Form and Function
Walk: Rediscover the Most Natural Way to Boost Your Health and Longevity—One Step at a Time
Courtney Conley, DC, and Milica McDowell, MS
Balance | May 2026 | 334 pages | Hardcover
"I come from a long line of fast walkers," breezed my then-boyfriend's mother as I puffed to keep pace with her along Les Champs-Élysées where Parisians who stroll are known as flâneurs—people who walk with no purpose. Debbie was no flâneuse, and twenty-five years later my mother-in-law is showing no signs of slowing down. Could she and her fellow belles of the Bronx's Grand Concourse have good genes or did their lifelong walking habit have anything to do with it?
A new book by Dr. Courtney Conley and Milica McDowell says yes, emphatically. By now we’ve all heard how we’re committing ourselves to an early grave if we sit too much. Walking more will keep us spry and our brains firing. And athletes can be the most sedentary creatures of us all: how many of us convince ourselves that we’ve deserved to lounge on the couch all Sunday after our epic early morning long run?

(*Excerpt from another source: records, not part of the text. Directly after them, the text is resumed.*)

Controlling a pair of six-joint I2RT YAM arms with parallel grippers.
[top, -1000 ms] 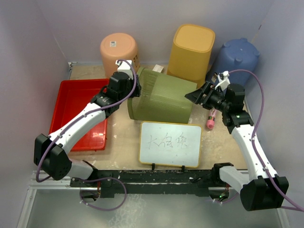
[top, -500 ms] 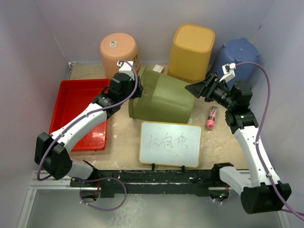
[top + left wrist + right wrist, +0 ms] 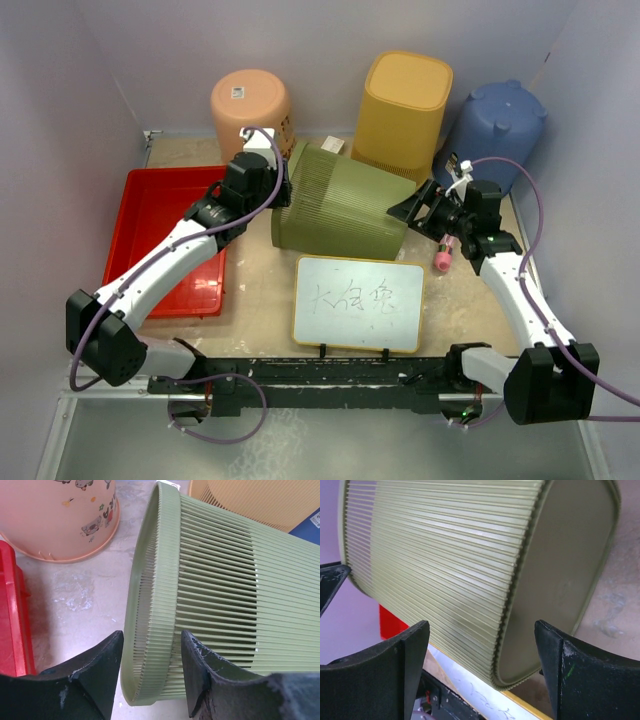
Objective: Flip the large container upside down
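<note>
The large container (image 3: 340, 205) is a green ribbed bin lying on its side in the middle of the table, its open mouth to the left. My left gripper (image 3: 283, 195) straddles the mouth's rim; in the left wrist view the rim (image 3: 150, 630) fills the space between the fingers of the left gripper (image 3: 151, 635), which is shut on it. My right gripper (image 3: 408, 205) hangs by the bin's flat base. In the right wrist view the base edge (image 3: 520, 605) lies between the wide-open fingers of the right gripper (image 3: 481, 630), touching neither.
A red tray (image 3: 165, 230) lies at the left. A whiteboard (image 3: 358, 302) lies just in front of the bin. Behind stand a peach bucket (image 3: 250, 105), a yellow bin (image 3: 405, 105) and a blue container (image 3: 497, 120). A pink marker (image 3: 442, 255) lies under the right arm.
My right gripper lifted away, then came back down beside the bin's base, its jaws spreading wider. The left gripper has stayed on the rim.
</note>
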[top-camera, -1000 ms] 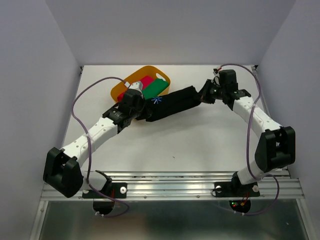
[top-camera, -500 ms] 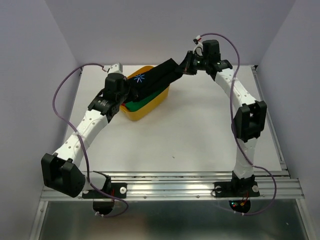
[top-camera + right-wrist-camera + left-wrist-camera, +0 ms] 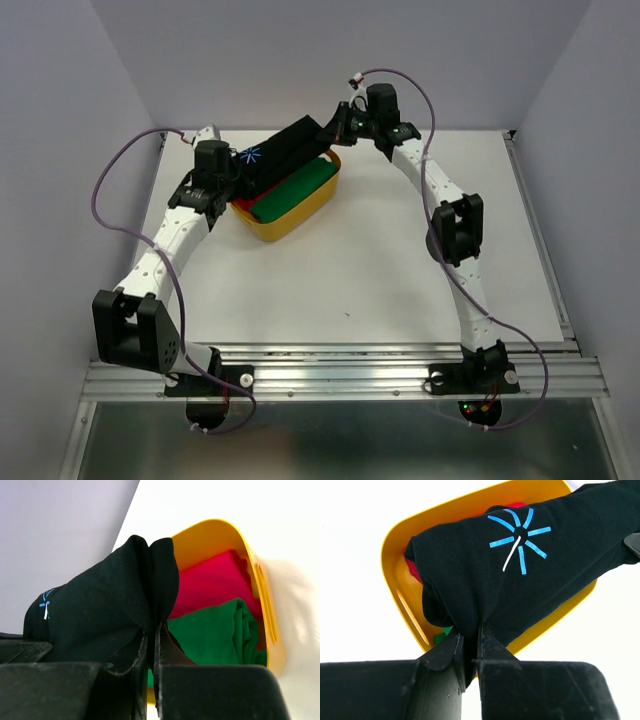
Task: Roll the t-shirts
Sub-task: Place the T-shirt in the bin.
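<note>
A rolled black t-shirt (image 3: 283,155) with a small blue-and-white starburst print hangs stretched between both grippers, over the far side of the yellow tub (image 3: 290,222). My left gripper (image 3: 232,172) is shut on its left end; in the left wrist view the fingertips (image 3: 470,632) pinch a fold of the black cloth (image 3: 520,580) above the tub (image 3: 395,565). My right gripper (image 3: 335,128) is shut on the right end; its own view shows its jaws (image 3: 152,630) clamping a black fold (image 3: 100,610). Whether the roll touches the tub's contents I cannot tell.
Inside the tub lie a green roll (image 3: 215,635) and a red roll (image 3: 215,580), side by side. The tub stands at the table's far left, near the back wall. White tabletop (image 3: 400,270) extends to the right and toward the arm bases.
Both arms have carried the black roll from the table surface up and back to the left, so it now hangs over the tub. Both grips stayed shut.
</note>
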`<action>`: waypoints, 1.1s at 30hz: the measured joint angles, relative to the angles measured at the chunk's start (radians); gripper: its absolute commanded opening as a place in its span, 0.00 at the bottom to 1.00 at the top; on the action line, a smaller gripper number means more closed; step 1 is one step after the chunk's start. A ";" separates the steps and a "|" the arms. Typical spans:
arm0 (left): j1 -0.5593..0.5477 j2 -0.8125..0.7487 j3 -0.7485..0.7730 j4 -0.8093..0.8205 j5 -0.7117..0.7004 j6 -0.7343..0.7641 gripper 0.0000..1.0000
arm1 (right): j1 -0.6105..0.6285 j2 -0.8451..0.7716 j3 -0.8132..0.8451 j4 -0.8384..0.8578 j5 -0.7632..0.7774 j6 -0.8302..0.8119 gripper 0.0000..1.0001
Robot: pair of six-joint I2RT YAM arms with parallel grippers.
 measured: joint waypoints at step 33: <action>0.045 0.203 -0.122 0.215 -0.027 -0.023 0.09 | 0.027 0.227 0.038 0.299 0.031 0.025 0.42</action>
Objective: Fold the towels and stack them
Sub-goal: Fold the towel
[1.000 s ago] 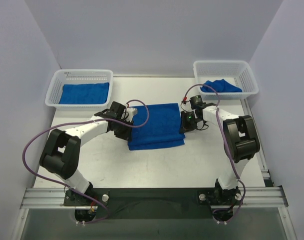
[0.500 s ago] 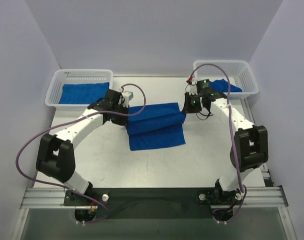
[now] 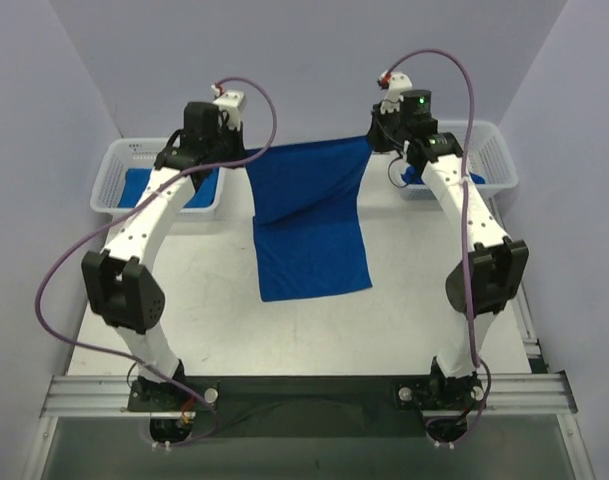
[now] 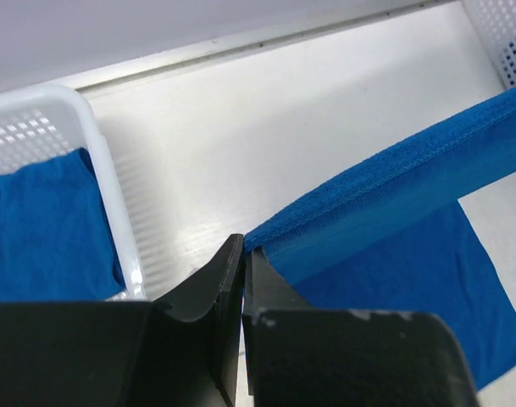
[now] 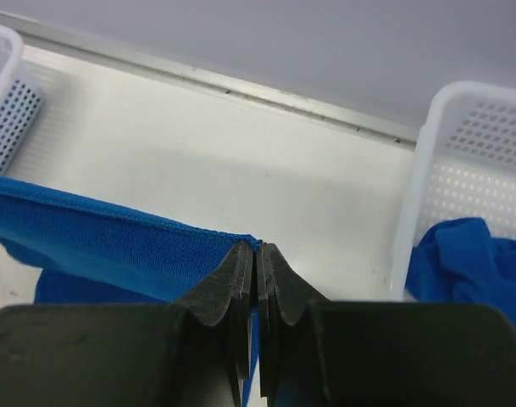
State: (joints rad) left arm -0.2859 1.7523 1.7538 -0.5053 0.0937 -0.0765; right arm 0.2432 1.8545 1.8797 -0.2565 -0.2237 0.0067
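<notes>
Pale lilac walls [image 3: 304,70] stand around a white table [image 3: 184,300], and over the middle of this table one royal-blue towel, the hanging towel [image 3: 309,225], is stretched between the two arms. The left gripper [image 4: 241,248] is at the upper left corner of the hanging towel, and its jaws are pressed together on the hemmed edge there. The right gripper [image 5: 258,248] is at the upper right corner, also with its jaws closed tight on the hem. Between these two corners the top edge runs almost straight and taut, raised above the table. From this edge the cloth falls down, and its lower part lies flat on the table on the side toward the arm bases; a slanted crease crosses its upper half. To the left of the hanging towel, just beside the left arm, stands a left basket [image 3: 109,190] of white mesh plastic, and a flat towel [image 3: 144,188] of the same blue lies inside it. To the right of the hanging towel stands a right basket [image 3: 496,150] of the same kind, and a crumpled towel [image 5: 461,254] rests in it behind the right arm.
</notes>
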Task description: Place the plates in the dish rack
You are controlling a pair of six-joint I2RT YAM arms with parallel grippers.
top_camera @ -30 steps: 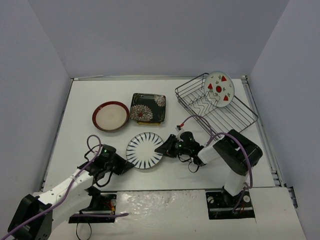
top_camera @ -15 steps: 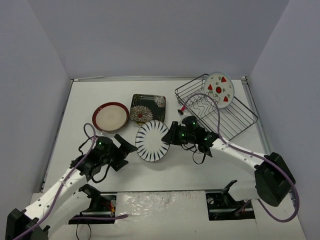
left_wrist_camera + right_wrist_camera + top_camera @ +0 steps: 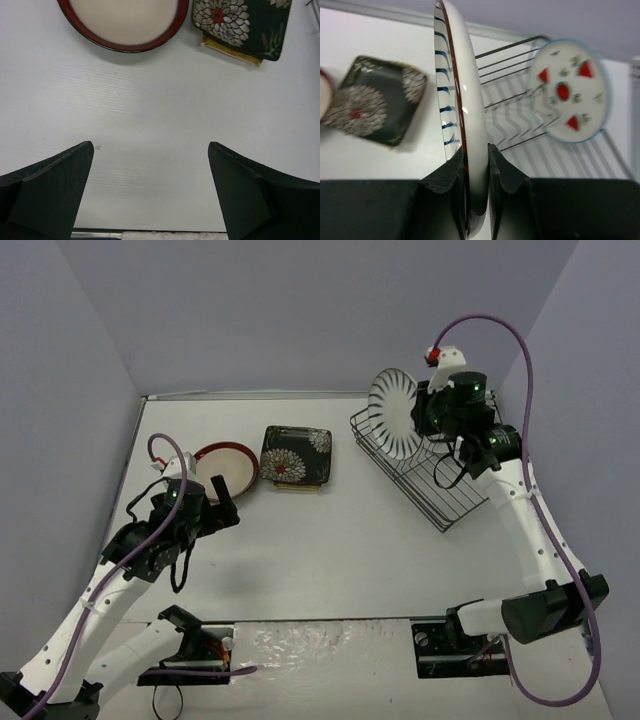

I might argue that if your long run is over four hours, you’re probably exempt from scorn, but Walk counters that incorporating more walking, even for active people, will make it easier to reach or exceed weekly mileage goals without the high-impact pounding that comes from running.
It’s this last point that drew me to the book. Strava irritates me because my accumulated mileage only records what I do running. It doesn’t include walking or hiking. I’m sure there’s a setting to fix this, but I haven’t found it yet. In the interim, I’m bummed I can’t gamify my walks because I’m unnecessarily competitive and I want the credit. A brisk walk does the same metabolic work but with Debbie’s heart-healthy New York swagger. And I can’t be the only one who’s self-inflicted an injury or ignored one for too long only to be told by the PT to do the boring exercises and run less. Walking helps heal injuries quicker and keeps you sane while you’re sidelined.
Bucking current shoe trends for maximum cushion and high-stack height, Walk encourages minimal shoes that mimic a foot’s natural shape. This isn’t exactly as fresh a take as the book alleges—runners have been arguing about this since the barefoot running trend of the noughties. After a decade of marshmallow-soft sneakers, some shoes are starting to deflate now (Hoka!), but plenty of running shoes with skyscraper stack height persist (ASICS!). A shod foot that’s closer to its natural state will be more resilient.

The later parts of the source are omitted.